All entries are to be transcribed verbatim, but images are not carried over.

### Material shown
--------------------------------
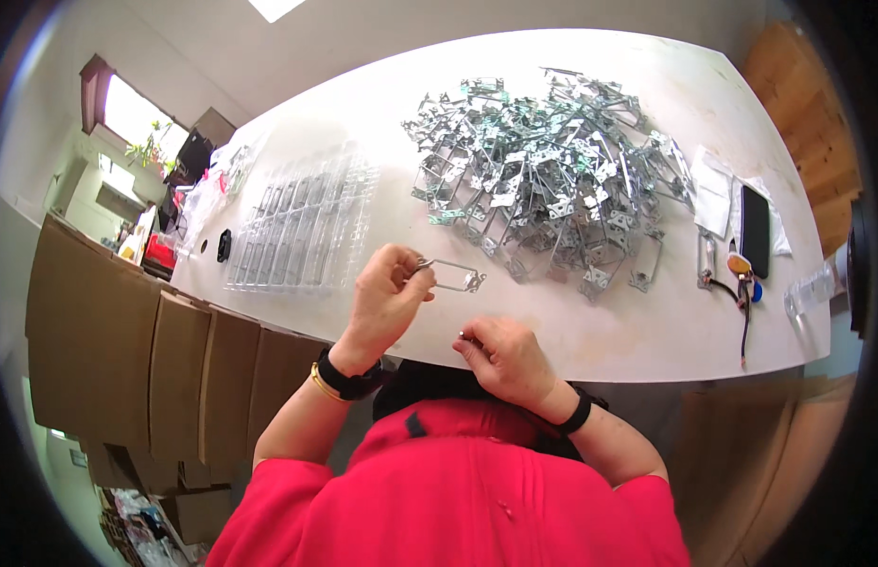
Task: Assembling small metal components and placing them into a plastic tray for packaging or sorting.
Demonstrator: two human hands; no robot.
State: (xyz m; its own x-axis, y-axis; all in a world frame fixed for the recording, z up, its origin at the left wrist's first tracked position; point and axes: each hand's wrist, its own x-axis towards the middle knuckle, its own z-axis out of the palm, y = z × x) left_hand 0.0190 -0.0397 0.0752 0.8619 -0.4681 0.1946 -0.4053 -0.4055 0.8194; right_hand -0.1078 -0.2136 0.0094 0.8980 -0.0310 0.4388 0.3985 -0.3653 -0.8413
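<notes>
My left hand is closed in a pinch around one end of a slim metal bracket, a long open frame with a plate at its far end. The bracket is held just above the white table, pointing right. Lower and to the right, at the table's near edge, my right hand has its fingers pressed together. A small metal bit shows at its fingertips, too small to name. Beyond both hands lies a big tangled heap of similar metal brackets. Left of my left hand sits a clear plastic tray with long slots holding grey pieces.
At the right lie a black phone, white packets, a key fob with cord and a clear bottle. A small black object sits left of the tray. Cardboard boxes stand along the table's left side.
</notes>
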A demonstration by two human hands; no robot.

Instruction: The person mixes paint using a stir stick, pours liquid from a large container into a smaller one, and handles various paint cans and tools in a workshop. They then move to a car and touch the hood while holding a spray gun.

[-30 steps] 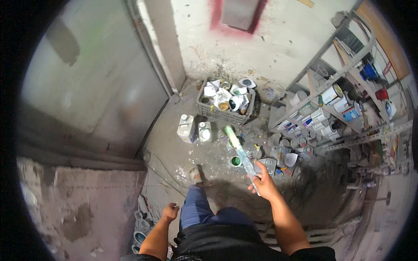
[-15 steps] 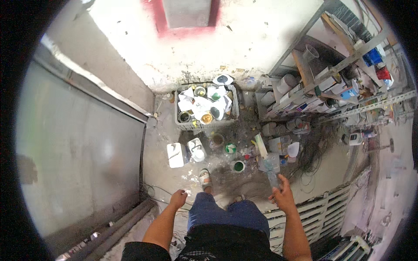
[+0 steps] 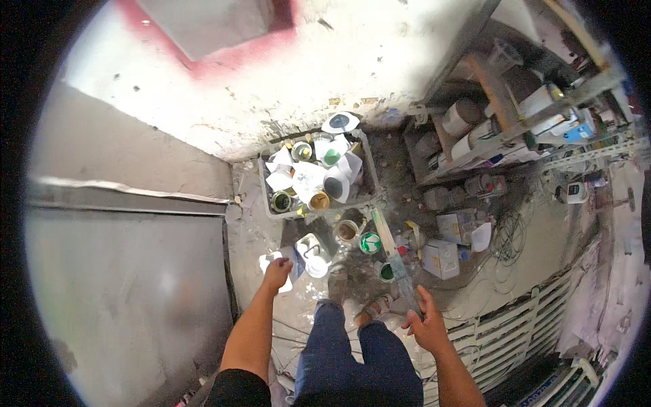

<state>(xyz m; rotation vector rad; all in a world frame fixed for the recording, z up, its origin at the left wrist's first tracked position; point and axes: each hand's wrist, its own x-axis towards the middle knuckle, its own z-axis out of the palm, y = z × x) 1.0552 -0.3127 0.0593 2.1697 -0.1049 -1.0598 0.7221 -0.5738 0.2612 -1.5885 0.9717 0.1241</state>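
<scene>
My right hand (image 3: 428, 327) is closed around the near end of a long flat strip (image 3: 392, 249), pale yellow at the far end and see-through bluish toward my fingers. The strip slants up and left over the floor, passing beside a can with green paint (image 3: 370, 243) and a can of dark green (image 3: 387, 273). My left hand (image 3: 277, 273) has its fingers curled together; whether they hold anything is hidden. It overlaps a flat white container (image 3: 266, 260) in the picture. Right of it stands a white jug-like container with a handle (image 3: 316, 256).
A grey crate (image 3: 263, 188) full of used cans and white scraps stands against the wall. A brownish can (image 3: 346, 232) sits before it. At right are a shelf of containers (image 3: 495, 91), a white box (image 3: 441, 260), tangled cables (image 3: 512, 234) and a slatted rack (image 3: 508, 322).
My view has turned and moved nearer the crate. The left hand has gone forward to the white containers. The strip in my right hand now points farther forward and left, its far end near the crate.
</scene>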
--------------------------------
### Result for this task
Task: Assembling small metal components and placing them into a plastic tray for packaging or sorting.
Demonstrator: two human hands; no robot.
State: (xyz m; its own x-axis, y-axis; all in a world frame fixed for the recording, z up, its origin at the left wrist's first tracked position; point and axes: each hand's wrist, its own x-axis towards the middle knuckle, its own z-axis out of the palm, y = z × x) left_hand 0.0190 -0.0397 0.0752 0.8619 -0.4681 0.1946 -0.4053 -0.4055 0.8194; right_hand -0.1078 -0.2136 0.0094 0.8980 -0.0310 0.4388 0.3985 -0.3653 -0.8413
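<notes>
My left hand is closed in a pinch around one end of a slim metal bracket, a long open frame with a plate at its far end. The bracket is held just above the white table, pointing right. Lower and to the right, at the table's near edge, my right hand has its fingers pressed together. A small metal bit shows at its fingertips, too small to name. Beyond both hands lies a big tangled heap of similar metal brackets. Left of my left hand sits a clear plastic tray with long slots holding grey pieces.
At the right lie a black phone, white packets, a key fob with cord and a clear bottle. A small black object sits left of the tray. Cardboard boxes stand along the table's left side.
</notes>
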A demonstration by two human hands; no robot.

Instruction: The person mixes paint using a stir stick, pours liquid from a large container into a smaller one, and handles various paint cans and tools in a workshop. They then move to a car and touch the hood while holding a spray gun.

[-30 steps] 
[-15 steps] 
[+0 steps] 

<state>(xyz m; rotation vector rad; all in a world frame fixed for the recording, z up, its origin at the left wrist's first tracked position; point and axes: each hand's wrist, its own x-axis towards the middle knuckle, its own z-axis out of the palm, y = z × x) 1.0552 -0.3127 0.0593 2.1697 -0.1049 -1.0598 0.7221 -0.5738 0.2612 -1.5885 0.9717 0.1241</state>
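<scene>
My right hand (image 3: 428, 327) is closed around the near end of a long flat strip (image 3: 392, 249), pale yellow at the far end and see-through bluish toward my fingers. The strip slants up and left over the floor, passing beside a can with green paint (image 3: 370, 243) and a can of dark green (image 3: 387, 273). My left hand (image 3: 277, 273) has its fingers curled together; whether they hold anything is hidden. It overlaps a flat white container (image 3: 266, 260) in the picture. Right of it stands a white jug-like container with a handle (image 3: 316, 256).
A grey crate (image 3: 263, 188) full of used cans and white scraps stands against the wall. A brownish can (image 3: 346, 232) sits before it. At right are a shelf of containers (image 3: 495, 91), a white box (image 3: 441, 260), tangled cables (image 3: 512, 234) and a slatted rack (image 3: 508, 322).
My view has turned and moved nearer the crate. The left hand has gone forward to the white containers. The strip in my right hand now points farther forward and left, its far end near the crate.
</scene>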

The answer given above is complete as it stands.